When we learn that the farewell party in the opening scene is for Frances “Frankie” McGrath’s older brother—“a golden boy, a wild child who could make the hardest heart soften”—who is leaving to serve in Vietnam in 1966, we feel pretty certain that poor Finley McGrath is marked for death. Still, it’s a surprise when the fateful doorbell rings less than 20 pages later. His death inspires his sister to enlist as an Army nurse, and this turn of events is just the beginning of a roller coaster of a plot that’s impressive and engrossing if at times a bit formulaic. Hannah renders the experiences of the young women who served in Vietnam in all-encompassing detail.
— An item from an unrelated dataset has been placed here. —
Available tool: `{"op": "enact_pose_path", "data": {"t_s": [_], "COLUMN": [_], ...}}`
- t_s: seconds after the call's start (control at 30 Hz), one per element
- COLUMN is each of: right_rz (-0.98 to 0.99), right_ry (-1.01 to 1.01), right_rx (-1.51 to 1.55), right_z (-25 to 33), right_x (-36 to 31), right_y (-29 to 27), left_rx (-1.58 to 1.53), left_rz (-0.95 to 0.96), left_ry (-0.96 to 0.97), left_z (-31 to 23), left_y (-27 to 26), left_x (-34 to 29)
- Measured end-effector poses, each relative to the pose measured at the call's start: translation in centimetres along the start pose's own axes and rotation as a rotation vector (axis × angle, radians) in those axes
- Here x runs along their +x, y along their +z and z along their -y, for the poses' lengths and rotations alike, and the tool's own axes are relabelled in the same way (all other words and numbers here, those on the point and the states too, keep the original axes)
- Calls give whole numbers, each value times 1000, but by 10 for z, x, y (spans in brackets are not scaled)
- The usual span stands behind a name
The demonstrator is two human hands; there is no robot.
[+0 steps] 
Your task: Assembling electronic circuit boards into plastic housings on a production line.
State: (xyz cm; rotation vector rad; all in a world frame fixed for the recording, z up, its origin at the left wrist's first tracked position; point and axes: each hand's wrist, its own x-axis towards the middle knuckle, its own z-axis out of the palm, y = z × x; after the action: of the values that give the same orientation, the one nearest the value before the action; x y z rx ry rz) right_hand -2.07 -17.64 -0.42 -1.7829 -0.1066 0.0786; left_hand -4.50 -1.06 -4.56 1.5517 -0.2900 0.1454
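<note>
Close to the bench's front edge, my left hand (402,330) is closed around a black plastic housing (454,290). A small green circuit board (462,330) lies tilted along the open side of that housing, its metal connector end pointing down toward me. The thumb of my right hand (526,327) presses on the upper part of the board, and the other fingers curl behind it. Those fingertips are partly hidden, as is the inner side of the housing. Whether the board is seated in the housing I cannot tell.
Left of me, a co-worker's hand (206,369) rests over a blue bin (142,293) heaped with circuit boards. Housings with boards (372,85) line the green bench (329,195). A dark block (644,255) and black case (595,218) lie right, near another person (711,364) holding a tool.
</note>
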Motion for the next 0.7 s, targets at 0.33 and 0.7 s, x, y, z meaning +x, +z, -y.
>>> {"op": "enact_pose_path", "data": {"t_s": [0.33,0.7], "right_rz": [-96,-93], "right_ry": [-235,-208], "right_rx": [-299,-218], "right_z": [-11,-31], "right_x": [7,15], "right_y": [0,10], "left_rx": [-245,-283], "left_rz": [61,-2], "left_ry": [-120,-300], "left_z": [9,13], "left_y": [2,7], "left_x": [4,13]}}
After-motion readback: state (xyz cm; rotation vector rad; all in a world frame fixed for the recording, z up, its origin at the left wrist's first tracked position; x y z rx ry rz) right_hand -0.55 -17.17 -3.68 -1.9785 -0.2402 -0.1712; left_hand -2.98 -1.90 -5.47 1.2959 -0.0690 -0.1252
The first half of the book, set in gore-drenched hospital wards, mildewed dorm rooms, and boozy officers’ clubs, is an exciting read, tracking the transformation of virginal, uptight Frankie into a crack surgical nurse and woman of the world. Her tensely platonic romance with a married surgeon ends when his broken, unbreathing body is airlifted out by helicopter; she throws her pent-up passion into a wild affair with a soldier who happens to be her dead brother’s best friend. In the second part of the book, after the war, Frankie seems to experience every possible bad break. A drawback of the story is that none of the secondary characters in her life are fully three-dimensional: Her dismissive, chauvinistic father and tight-lipped, pill-popping mother, her fellow nurses, and her various love interests are more plot devices than people. You’ll wish you could have gone to Vegas and placed a bet on the ending—while it’s against all the odds, you’ll see it coming from a mile away.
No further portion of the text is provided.